This thread made me put on symphonies 38-41.


----------



## Captainnumber36 (Jan 19, 2017)

poconoron said:


> Here are some snippets which show the vast, wide-ranging talents of my favorite composer. Enjoy.........
> 
> 
> 
> ...


I just finished Symphony 38 and decided to check some of these out. The first one sounds like nothing else I've heard from Mozart, it's spectacular! Almost like a Beethoven quartet, but with more constraint (not in a bad way).


----------



## Captainnumber36 (Jan 19, 2017)

poconoron said:


> Here are some snippets which show the vast, wide-ranging talents of my favorite composer. Enjoy.........
> 
> 
> 
> ...


These were great, thanks for sharing them!


----------



## Heck148 (Oct 27, 2016)

Ludwig Von Chumpsky said:


> Hi all, what a great forum. First post (other than the introduction).
> 
> I honestly never liked Mozart, at least what I heard, which I now know was his earlier work. Just seemed too much like bits and pieces of scales arranged in standard ways. But I have to say, after reading a great book about him, I'm rethinking my opinion. Even his first symphony, written when he was nine or ten, seems better now. And it's not just that I'm hearing more than constructed bit and pieces. I'm hearing the inspiration. And the more I learn about his life, the more I appreciate his work.
> 
> So what do you guys think? I know this is an opinion that'll be very subjective, but in responding either way, like or dislike, maybe provide specific reasons to support you opinion so we don't get into a she said/he said type argument.


I'm always reminded of the words of Bruno Walter, one of the greatest Mozarteans:

*Bruno Walter: "When I was very young, when I was a teenager, then I was only enthusiastic for the great pathos and the big emotions, and Mozart seemed to me at that time too quiet, too tranquil. Youth is more apt to love the shout and the great gestures. ... I fell into the same category. It needs some maturity to understand the depth of emotion that speaks in Mozart's seeming tranquility and measure."
* 
wise man, Walter....


----------



## Pugg (Aug 8, 2014)

Captainnumber36 said:


> This thread made me put on symphonies 38-41.


And me this one:


----------



## Nereffid (Feb 6, 2013)

janxharris said:


> But if an essential element of great music is definition (i.e. degree of distinctness) then surely Mozart often fails does he not? I do consider him a genius for some of his work, but it's well established fact that he (and he is not alone, I know) uses chords IV, V, I in his cadences with an irritating regularity.

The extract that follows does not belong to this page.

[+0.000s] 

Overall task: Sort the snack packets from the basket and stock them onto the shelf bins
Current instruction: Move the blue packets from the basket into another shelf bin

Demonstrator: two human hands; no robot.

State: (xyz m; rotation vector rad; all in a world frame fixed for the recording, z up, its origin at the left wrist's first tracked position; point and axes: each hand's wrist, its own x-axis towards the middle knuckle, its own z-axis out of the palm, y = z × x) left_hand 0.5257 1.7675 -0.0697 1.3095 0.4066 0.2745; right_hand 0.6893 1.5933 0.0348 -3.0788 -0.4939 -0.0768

Hey, don't look at me, mate, I never gave any criteria for great music!


----------



## janxharris (May 24, 2010)

To be fair to Mozart, I doubt whether a composer exists that has not reused certain elements in their compositions repeatedly. My favourite composer is Sibelius but he is guilty too.

Mozart wrote a huge amount of music so, perhaps, it was inevitable that he would repeat himself.


----------



## PlaySalieri (Jun 3, 2012)

janxharris said:


> To be fair to Mozart, I doubt whether a composer exists that has not reused certain elements in their compositions repeatedly. My favourite composer is Sibelius but he is guilty too.
> 
> Mozart wrote a huge amount of music so, perhaps, it was inevitable that he would repeat himself.


On the one hand you say Mozart is a genius - then you diminish his music with some crass comments you wouldnt dare to repeat face to face in learned company.

If Mozart is as limited and repetitive as you say - why is he the most listened to composer in history and revered by posterity?


----------



## PlaySalieri (Jun 3, 2012)

There are people who revisit composers and make discoveries, after initial unfavorable listening. I dont know anybody myself who has come to me with shining eyes after years and said - you were right! Conversions of that magnitude are probably rare.

I revisited Mozart myself, as a young man getting to know classical music in my 20s - listening mainly to compilations of classical pieces - what stood out to me was certainly Beethoven, J Strauss, Tchaikovsky. Mozart was there too - but I didnt notice it that much - it seemed nice - but lacked the oomph type power of Beethoven and Tchaik I loved.
A trip to watch Amadeus film in 1984 did not change my opinion. It seems odd - as many of the pieces in the film which I now count among my desert island discs - had little impact on me in that sparsely populated theatre as I chewed on toffee popcorn.
It was 4 years later when a friend lent me a pop cassette he had recorded and I was listening in my car. On the flip side was PC 21 and as I listened, I thought - what is this? The 2nd mvt seemed familiar. To quote Salieri from Amadeus "This was a music I had never heard"

Maybe it takes the right piece at the right time - but PC 21 was the key that opened the treasure box for me and people revisiting Mozart might just stumble on the right music and have that eureka moment as I did.


----------



## Haydn man (Jan 25, 2014)

If all he had written were the Piano Concertos then he would still rate just as highly with me


----------



## Bluecrab (Jun 24, 2014)

stomanek said:


> If Mozart is as limited and repetitive as you say - why is he the most listened to composer in history ...?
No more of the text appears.